Task details: Please repeat, exactly and without pictures, the lines of the entries below that run from the one containing "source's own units" through the one containing "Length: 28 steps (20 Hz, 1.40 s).".

* * *

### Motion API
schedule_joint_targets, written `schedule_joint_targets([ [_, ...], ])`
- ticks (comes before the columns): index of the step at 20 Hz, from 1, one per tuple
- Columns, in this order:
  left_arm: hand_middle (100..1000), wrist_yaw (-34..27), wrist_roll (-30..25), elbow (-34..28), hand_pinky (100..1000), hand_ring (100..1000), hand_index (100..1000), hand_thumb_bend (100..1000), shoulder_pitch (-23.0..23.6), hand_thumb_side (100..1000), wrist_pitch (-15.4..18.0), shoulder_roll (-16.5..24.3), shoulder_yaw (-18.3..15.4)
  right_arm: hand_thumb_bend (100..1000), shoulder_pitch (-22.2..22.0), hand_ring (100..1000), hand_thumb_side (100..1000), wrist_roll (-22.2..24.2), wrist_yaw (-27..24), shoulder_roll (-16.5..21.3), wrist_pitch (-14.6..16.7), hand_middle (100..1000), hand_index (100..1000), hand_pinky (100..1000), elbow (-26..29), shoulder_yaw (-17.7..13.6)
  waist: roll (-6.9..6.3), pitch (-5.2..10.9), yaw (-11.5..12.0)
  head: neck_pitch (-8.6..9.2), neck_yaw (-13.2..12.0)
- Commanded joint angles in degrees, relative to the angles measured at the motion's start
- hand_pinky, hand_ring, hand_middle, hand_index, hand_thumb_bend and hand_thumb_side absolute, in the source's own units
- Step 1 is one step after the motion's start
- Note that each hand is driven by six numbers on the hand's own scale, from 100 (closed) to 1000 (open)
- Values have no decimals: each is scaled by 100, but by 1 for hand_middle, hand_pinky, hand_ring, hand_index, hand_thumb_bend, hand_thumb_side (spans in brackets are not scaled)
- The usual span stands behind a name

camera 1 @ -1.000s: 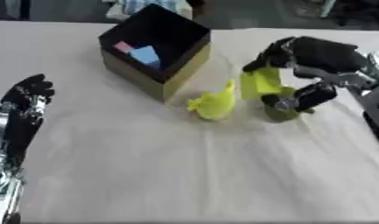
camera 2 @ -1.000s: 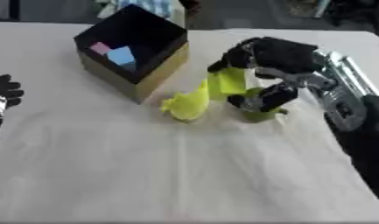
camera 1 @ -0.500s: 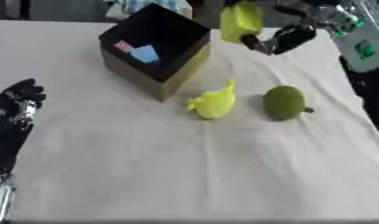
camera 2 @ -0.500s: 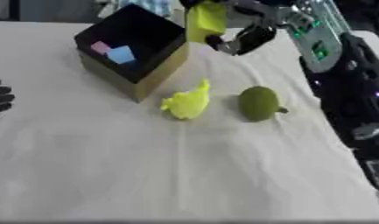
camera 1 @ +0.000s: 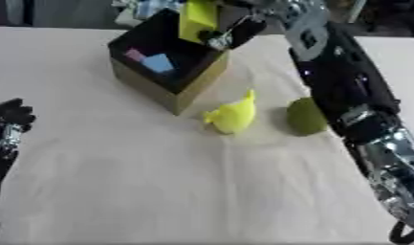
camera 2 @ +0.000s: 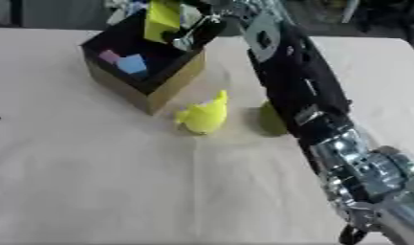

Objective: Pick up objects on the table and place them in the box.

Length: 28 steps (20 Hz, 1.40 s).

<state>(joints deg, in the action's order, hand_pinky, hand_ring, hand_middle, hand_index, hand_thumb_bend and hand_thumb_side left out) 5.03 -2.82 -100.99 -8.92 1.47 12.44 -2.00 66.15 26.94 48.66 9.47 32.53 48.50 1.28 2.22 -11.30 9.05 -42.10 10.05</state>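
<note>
At the far left edge I see my left hand (camera 1: 11,117) resting idle on the worktop (camera 1: 159,191), dark fingers up and slightly curled, holding nothing and well apart from everything else.

Moving right, the box (camera 1: 168,67) sits toward the back of the cloth-covered worktop, turned corner-on to me: black inside, tan on its outer walls. On its floor I can make out a pink piece (camera 1: 133,54) and a blue piece (camera 1: 158,62) lying just beside each other.

Above the box's right rear part, my right hand (camera 1: 235,31) holds a yellow-green block (camera 1: 197,18). The fingers are curled round its right side, pinching it, and the block hangs upright over the opening, not touching the walls as far as I can tell. Its top edge runs out of the left eye view.

In front of the box's right wall, a yellow object (camera 1: 231,116) with a pointed top lies on the worktop, near the box but apart from it. Just to its right is a dark green rounded object (camera 1: 303,116), partly covered by my right forearm (camera 1: 343,81), which crosses the scene from the lower right corner up to the box. I cannot tell whether the arm touches the green object.
</note>
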Motion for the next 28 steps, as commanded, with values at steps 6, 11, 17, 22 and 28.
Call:
schedule_joint_targets([
  [6, 712, -49, -57, -47, 825, 765, 847, 100, -130, 658, 25, -1, 42, 100, 54, 724, 385, -823, 868, -206, -442, 795, 947, 735, -641, -414, -62, 196, 137, 130, 224],
  [11, 711, -47, -56, -42, 826, 765, 847, 100, -129, 658, 25, -1, 39, 100, 16, 826, 549, -1339, 1384, -253, -611, 942, 1000, 805, -699, -444, -69, 197, 128, 124, 239],
  [17, 711, -37, -42, -40, 826, 764, 847, 100, -107, 659, 24, 5, 22, 144, 44, 879, 576, -1856, 1947, -283, -337, 985, 1000, 843, -901, -351, -72, 199, 61, 120, 191],
  [22, 710, -31, -22, -38, 826, 763, 847, 100, -91, 659, 21, 11, 6, 253, 35, 964, 585, -1954, 2343, -256, -62, 1000, 1000, 910, -977, -274, -75, 196, 9, 131, 174],
  [28, 709, -15, 36, -44, 826, 763, 847, 100, -63, 660, 12, 47, -55, 255, 101, 943, 579, -1965, 2220, -13, 390, 1000, 1000, 884, -703, 0, -40, 168, -140, 139, 99],
])
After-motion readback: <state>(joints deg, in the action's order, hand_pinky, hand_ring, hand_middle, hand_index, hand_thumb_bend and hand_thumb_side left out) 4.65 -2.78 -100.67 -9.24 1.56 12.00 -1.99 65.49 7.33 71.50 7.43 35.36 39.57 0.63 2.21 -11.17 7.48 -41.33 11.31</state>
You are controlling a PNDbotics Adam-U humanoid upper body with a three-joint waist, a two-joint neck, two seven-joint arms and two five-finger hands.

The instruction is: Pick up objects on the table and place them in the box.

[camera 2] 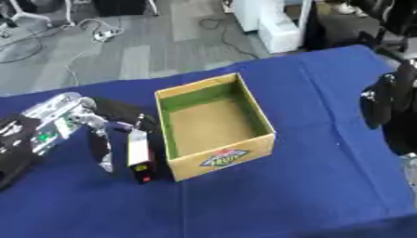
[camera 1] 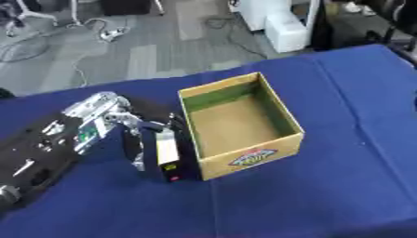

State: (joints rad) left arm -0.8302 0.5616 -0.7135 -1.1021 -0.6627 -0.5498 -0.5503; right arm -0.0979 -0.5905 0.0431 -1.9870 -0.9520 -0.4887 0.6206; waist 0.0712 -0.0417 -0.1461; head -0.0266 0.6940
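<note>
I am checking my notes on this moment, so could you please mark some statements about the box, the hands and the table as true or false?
1. The cardboard box holds several objects. False: it shows only its bare floor.
2. The left hand is curled round a black and white block just beside the box's left wall. True.
3. The block is already inside the box. False: it is outside, against the left wall.
4. The table is covered by a blue cloth. True.
5. The right hand grips the box's rim. False: it hangs apart from the box at the right edge of the right eye view.
</note>
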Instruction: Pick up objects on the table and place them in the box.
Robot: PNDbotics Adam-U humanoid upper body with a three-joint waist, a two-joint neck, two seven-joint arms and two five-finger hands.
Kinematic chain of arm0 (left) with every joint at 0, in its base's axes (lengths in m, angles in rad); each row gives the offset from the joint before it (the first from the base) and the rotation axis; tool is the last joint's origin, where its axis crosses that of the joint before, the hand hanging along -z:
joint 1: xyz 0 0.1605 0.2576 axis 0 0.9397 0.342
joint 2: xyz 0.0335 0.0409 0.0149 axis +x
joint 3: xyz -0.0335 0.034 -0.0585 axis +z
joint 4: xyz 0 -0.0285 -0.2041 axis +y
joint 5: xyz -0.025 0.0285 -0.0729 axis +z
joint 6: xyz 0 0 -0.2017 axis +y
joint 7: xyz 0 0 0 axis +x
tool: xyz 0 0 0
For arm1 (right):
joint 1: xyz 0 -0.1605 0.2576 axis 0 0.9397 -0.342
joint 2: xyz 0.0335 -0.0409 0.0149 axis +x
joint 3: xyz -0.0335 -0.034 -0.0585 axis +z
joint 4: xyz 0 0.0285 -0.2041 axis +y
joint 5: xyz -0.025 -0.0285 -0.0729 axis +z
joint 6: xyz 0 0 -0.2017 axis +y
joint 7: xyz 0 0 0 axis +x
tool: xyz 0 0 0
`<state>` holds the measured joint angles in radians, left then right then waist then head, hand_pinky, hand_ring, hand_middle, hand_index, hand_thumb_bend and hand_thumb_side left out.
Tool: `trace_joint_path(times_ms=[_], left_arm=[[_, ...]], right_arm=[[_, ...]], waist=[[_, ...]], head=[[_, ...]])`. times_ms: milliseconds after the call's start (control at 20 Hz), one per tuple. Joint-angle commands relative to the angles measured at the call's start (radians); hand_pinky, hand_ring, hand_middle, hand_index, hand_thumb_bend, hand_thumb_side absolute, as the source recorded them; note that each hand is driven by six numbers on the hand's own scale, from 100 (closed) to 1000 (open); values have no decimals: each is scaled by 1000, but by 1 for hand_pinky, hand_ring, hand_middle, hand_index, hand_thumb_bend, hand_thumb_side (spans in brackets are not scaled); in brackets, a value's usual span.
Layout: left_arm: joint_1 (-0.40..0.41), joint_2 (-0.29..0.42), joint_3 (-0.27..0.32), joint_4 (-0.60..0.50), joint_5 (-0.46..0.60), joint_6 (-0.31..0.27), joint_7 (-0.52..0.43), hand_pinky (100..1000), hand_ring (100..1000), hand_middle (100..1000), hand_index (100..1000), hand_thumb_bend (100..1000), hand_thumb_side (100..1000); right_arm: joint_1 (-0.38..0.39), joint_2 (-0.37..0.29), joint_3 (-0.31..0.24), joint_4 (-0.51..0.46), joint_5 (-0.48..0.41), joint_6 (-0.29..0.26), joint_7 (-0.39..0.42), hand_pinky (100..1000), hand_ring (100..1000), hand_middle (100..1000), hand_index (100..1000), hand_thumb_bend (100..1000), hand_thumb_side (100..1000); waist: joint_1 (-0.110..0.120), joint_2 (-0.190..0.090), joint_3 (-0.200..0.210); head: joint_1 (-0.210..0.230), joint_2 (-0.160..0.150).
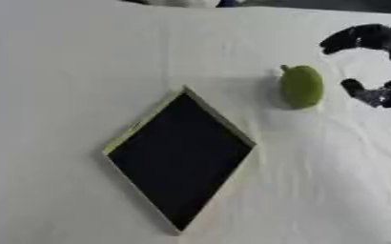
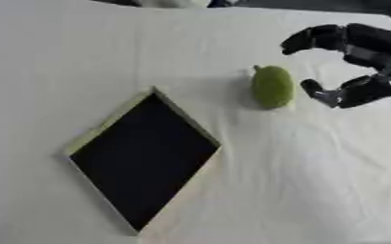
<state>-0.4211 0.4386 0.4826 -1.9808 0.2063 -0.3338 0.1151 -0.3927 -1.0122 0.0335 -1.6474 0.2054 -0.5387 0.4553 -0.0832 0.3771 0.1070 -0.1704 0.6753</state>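
Right eye view: right hand point(image 2: 362, 57) spread beside a green fruit point(image 2: 272, 86), nothing in it.

Fingers arch above and the thumb sits below, leaving a wide gap that faces the fruit, just apart from its right side and not touching it. The fruit lies on the cloth-covered counter point(image 2: 315, 181), stem end pointing away, near the upper right edge of the box point(image 2: 107, 125), which stands open and dark inside. It looks smooth, rounded and light, likely to roll or slip, so I would close across its widest middle, fingers over the top. No left hand shows.
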Motion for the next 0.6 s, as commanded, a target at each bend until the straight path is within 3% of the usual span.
trace_joint_path(times_ms=[50,250,300,600], left_arm=[[-8,24,2,-19,6,0,-4,497,609,623,660,100,451],[-8,24,-1,-19,8,0,-10,496,608,623,659,100,451],[-7,24,-1,-19,8,0,-12,496,608,622,659,100,453],[-5,22,-1,-19,10,0,-18,495,608,623,658,100,454]], right_arm=[[-25,-48,5,8,-15,12,39,834,878,880,917,100,153],[-49,-42,25,28,-3,27,59,835,880,875,928,100,179],[-57,-42,29,35,5,31,61,834,874,869,941,100,241],[-100,-24,56,85,88,38,40,839,881,874,953,100,321]], waist=[[2,-17,2],[2,-18,3],[2,-18,4],[2,-17,6]], head=[[-5,-4],[-8,-3],[-10,-1],[-18,0]])
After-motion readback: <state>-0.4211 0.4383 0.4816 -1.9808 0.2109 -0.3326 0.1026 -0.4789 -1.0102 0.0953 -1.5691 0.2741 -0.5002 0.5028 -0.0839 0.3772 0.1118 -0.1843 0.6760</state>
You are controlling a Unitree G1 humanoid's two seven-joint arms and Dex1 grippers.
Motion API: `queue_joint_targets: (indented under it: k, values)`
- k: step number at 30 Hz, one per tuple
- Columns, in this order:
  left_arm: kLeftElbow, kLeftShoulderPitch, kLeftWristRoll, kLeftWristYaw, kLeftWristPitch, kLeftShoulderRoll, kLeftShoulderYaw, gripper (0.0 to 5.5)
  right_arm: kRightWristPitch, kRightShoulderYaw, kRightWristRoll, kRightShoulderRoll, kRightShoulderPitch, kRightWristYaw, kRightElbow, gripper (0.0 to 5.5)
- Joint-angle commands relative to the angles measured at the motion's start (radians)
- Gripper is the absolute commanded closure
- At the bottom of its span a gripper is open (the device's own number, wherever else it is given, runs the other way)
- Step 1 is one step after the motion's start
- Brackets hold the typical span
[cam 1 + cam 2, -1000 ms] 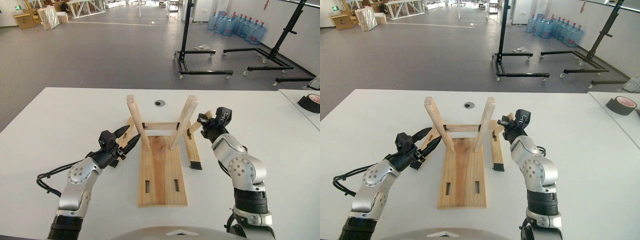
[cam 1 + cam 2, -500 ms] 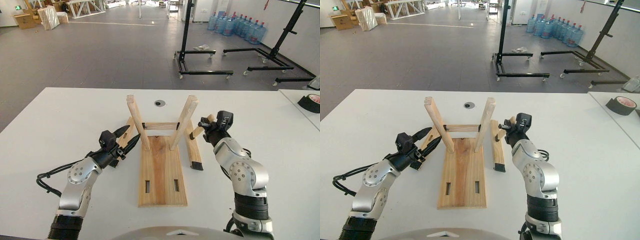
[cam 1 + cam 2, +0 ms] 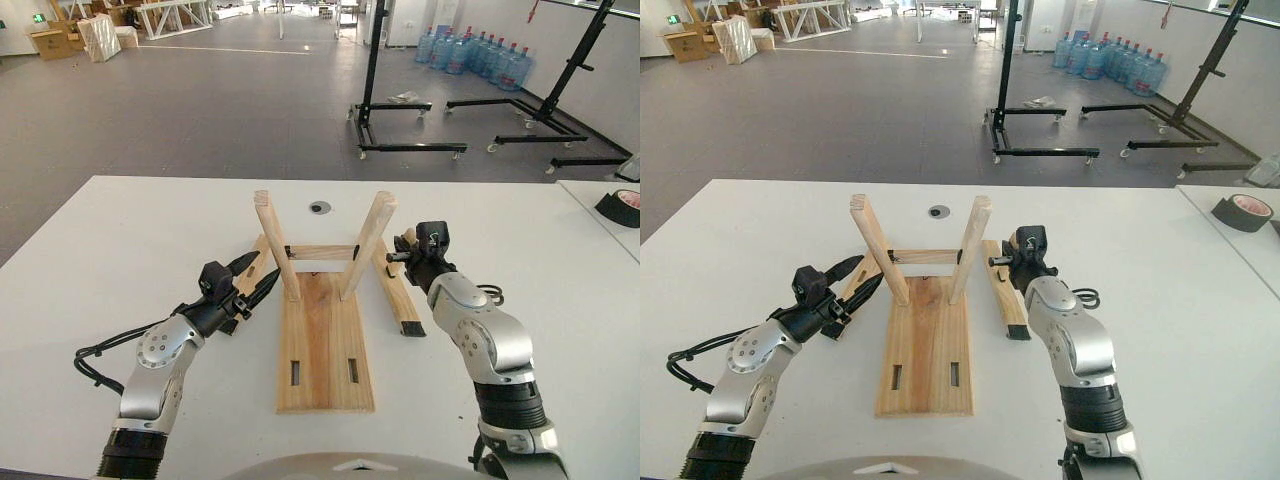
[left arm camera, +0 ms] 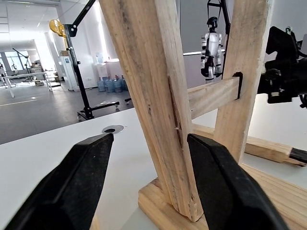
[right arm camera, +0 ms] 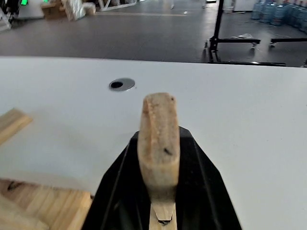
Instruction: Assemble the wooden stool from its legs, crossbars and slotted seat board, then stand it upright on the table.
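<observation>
The slotted seat board (image 3: 325, 345) lies flat on the white table (image 3: 150, 230). Two legs (image 3: 275, 245) (image 3: 367, 243) stand tilted in its far slots, joined by a crossbar (image 3: 322, 253). My left gripper (image 3: 257, 276) is open beside the left standing leg (image 4: 153, 96), its fingers (image 4: 72, 187) either side of it and apart from it. A loose leg (image 3: 862, 270) lies under that gripper. My right gripper (image 3: 410, 255) is shut on the far end (image 5: 158, 139) of another loose leg (image 3: 400, 300) lying right of the board.
A round hole (image 3: 320, 207) sits in the table beyond the stool. A black cable (image 3: 95, 355) loops beside my left arm. A tape roll (image 3: 622, 205) rests on the neighbouring table at the far right. Metal stands (image 3: 405, 120) are on the floor behind.
My right gripper has shifted slightly left, towards the right standing leg, and the loose leg it holds has swung so its near end lies farther right. The left arm has not moved.
</observation>
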Motion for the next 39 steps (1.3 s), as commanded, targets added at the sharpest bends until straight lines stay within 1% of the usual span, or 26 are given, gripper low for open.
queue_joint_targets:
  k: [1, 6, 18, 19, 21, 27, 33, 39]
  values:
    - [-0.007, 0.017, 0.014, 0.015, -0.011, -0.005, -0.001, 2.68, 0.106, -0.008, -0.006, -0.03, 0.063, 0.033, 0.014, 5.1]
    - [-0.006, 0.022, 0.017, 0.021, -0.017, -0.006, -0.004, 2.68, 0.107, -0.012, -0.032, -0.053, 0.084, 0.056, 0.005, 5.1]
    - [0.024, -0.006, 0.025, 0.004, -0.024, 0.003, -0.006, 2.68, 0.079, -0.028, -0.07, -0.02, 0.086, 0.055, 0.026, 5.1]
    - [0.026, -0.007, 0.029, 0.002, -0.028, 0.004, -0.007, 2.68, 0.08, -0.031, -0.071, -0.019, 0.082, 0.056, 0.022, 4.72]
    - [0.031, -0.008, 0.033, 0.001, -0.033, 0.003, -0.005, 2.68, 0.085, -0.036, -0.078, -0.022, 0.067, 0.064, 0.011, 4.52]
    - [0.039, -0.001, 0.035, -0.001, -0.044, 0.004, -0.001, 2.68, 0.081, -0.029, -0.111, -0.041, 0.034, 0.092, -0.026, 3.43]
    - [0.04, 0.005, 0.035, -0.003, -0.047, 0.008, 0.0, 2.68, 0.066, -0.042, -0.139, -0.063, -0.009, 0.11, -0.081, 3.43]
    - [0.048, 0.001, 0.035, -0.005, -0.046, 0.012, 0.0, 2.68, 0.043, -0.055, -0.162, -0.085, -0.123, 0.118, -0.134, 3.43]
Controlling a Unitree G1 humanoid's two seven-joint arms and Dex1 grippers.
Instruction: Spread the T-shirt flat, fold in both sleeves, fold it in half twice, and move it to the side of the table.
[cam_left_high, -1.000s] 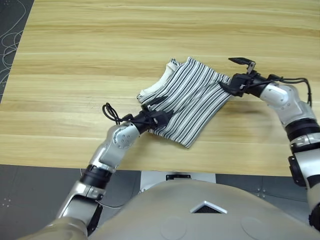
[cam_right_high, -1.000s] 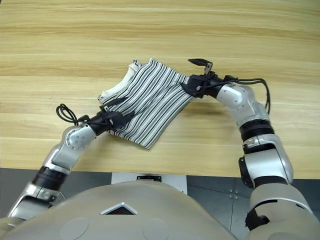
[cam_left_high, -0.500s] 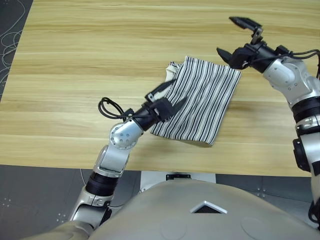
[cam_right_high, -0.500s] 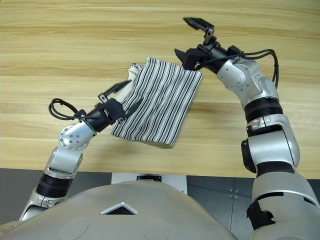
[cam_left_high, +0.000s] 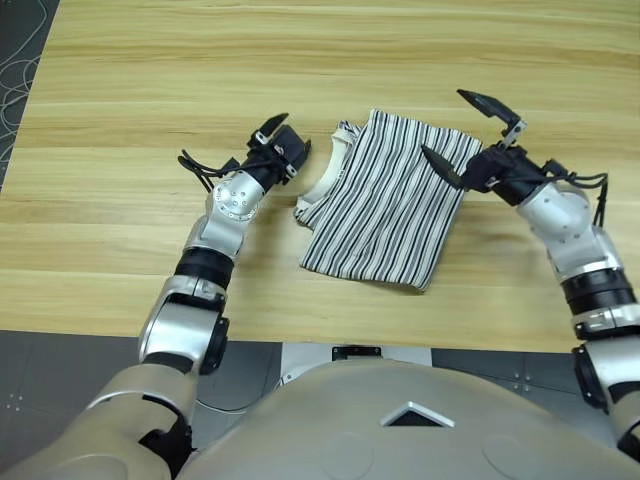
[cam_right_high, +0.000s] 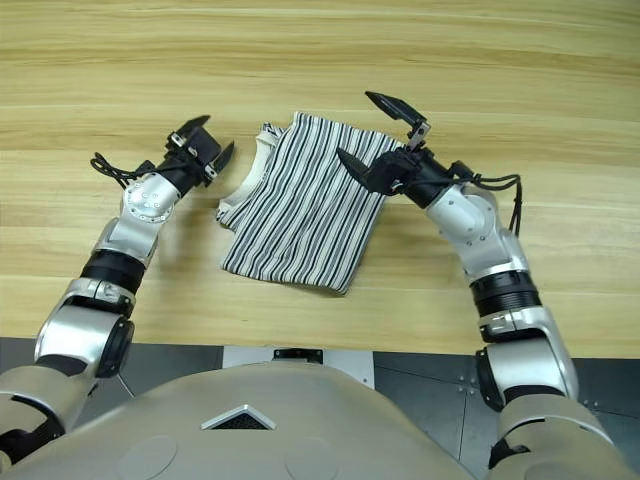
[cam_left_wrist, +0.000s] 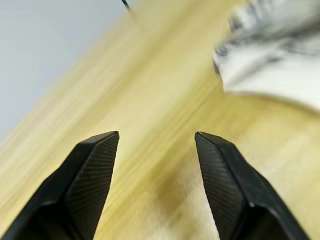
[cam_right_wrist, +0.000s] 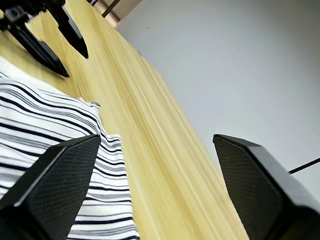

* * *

Exercise answer:
- hand_pinky, hand_ring, hand_middle, hand_index, hand_thumb_bend and hand_thumb_side absolute, in the source's own units
- Step 1 is one step after the motion's start
- Note that each hand is driven by six numbers on the hand's own scale, from 100 (closed) to 1000 (open)
- Values have no decimals: each is scaled by 100, but by 1 for hand_middle, hand_pinky, hand_ring, hand_index, hand_thumb_bend, hand_thumb_side (spans in brackets are not scaled)
- The usual span stands behind a name

camera 1 @ -1.000s: 
camera 2 @ -1.000s: 
camera 1 @ -0.500s: 
camera 2 @ -0.500s: 
camera 1 @ +0.000s: 
camera 2 @ +0.000s: 

Objective: Pick up objects on the table and place them in the box.

Length: 28 steps (20 Hz, 1.40 s).

This completes the output.